New leaflet – informs and empowers

Due to this shift in priorities, we lost some of the focus on communicating with people from ethnic minority backgrounds. However, the internship still addressed reaching ‘hard-to-reach’ groups, as victims and survivors are unlikely to report or to press charges, the changes we made introduce ways of working that improve engagement with younger people, and the principles of anti-victim blaming, consultation, and appealing visuals can be applied to improving communications with all groups.

Webinar Discussion

 One attendee noted that our changes shifted the focus from communicating the seriousness of the crime to communicating the support available for victims and potential victims.

Previous campaign – uninviting, uninformative

An attendee raised the Child Sexual Exploitation (CSE) information campaign for pre-adolescent children that we had run on Instagram. The campaign had seen fairly low engagement, and the attendee asked if direct communications with children on this issue was the right approach, rather than working through adults in safeguarding roles like teachers. We agreed this was a consideration, but thought there was an argument in favour of a ‘whole society’ approach to informing children.

We also discussed the being specific about audiences, especially with ‘hard to reach’ groups. From our experience, at the start of our internship we’d worked with WYP’s Community Engagement Officer and where given the task of considering a very specific group to consider, so we looked at communications with female refugees and asylum-seekers in Bradford. However, as this group had already been identified by WYP there had already been significant work in developing relationships with community groups and appropriate communication material, so there wasn’t much we could add. This suggests that where there isn’t a strong sense in-force of who comprises a specific group, that’s where development work should focus.

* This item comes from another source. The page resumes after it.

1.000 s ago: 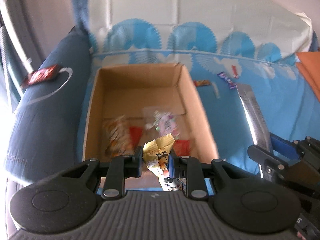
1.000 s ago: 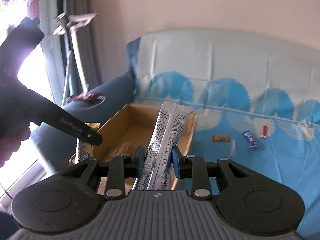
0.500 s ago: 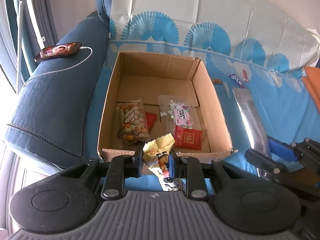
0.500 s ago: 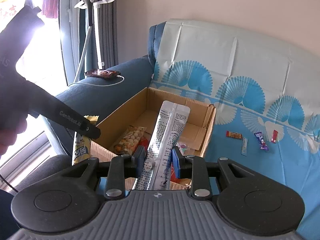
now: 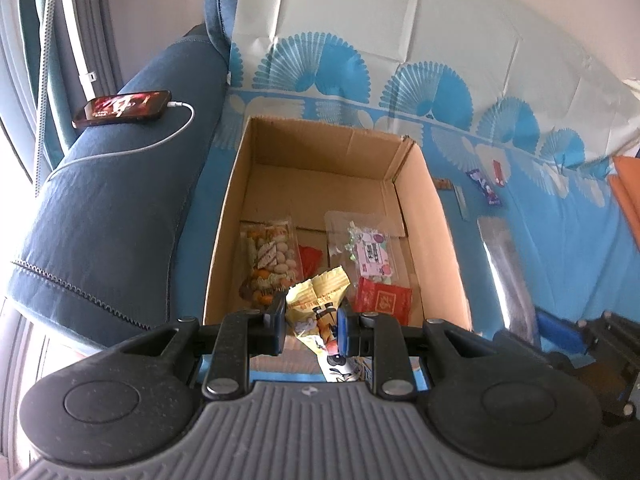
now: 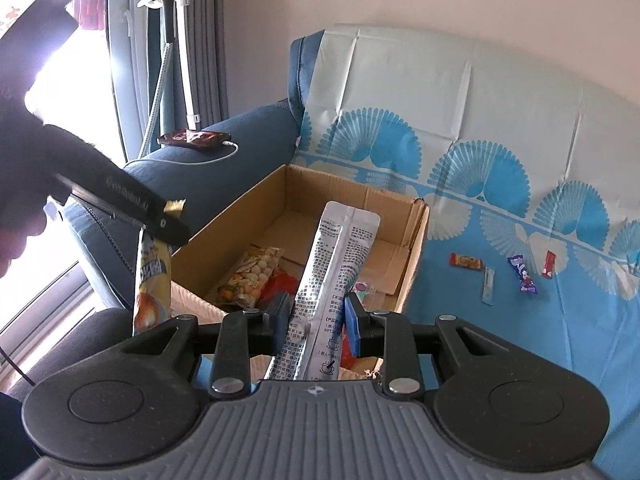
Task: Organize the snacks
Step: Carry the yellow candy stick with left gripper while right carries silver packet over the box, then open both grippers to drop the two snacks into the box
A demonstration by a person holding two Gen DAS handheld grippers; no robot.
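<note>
An open cardboard box [image 5: 436, 240] stands on a blue patterned cloth on the sofa. Inside lie a nut mix bag [image 5: 268, 264], a red packet [image 5: 383, 300] and a clear pink-label bag [image 5: 370, 254]. My left gripper [image 5: 312, 318] is shut on a yellow snack packet [image 5: 318, 304], held above the box's near edge; it also shows in the right wrist view [image 6: 150, 280]. My right gripper [image 6: 316, 318] is shut on a long silver sachet [image 6: 332, 276], upright over the box [image 6: 416, 248] near its right front corner. The sachet also shows in the left wrist view [image 5: 506, 276].
Several small wrapped candies [image 6: 520, 274] lie on the cloth [image 6: 520, 340] right of the box. A phone [image 5: 122, 108] with a white cable lies on the blue sofa armrest [image 5: 104, 216]. An orange cloth [image 5: 626, 188] sits at far right. A stand and curtains [image 6: 176, 40] are by the window.
Both grippers have pulled back and risen with their packets still held. The box now appears farther below and more fully in view.
</note>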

New campaign – appealing, informative

We were asked if and how we changed our messaging for different social media platforms. In our experience, Twitter is effective for social concerns, so anything that explicitly addresses race and gender and has a message of social action. This tends to appeal to younger, politically engaged people. In comparison, more general harm reduction campaigns got very little engagement on Twitter, but did gain traction on Facebook, which has older active users.

For Instagram, there are more users under 20 and effective messaging in more similar to that used on Twitter even though the platform isn’t as focused on political conversation. However there has been a big move to Tik Tok. Lancashire Police has a Tik Tok account which we’d like to emulate, but they have 3 contact officers monitoring it 24/7 so currently the resource isn’t available.

Finally, we discussed the possibilities and obstacles of evaluating the effectiveness of police communication campaigns, and it was suggested that this might be a valuable area for future research.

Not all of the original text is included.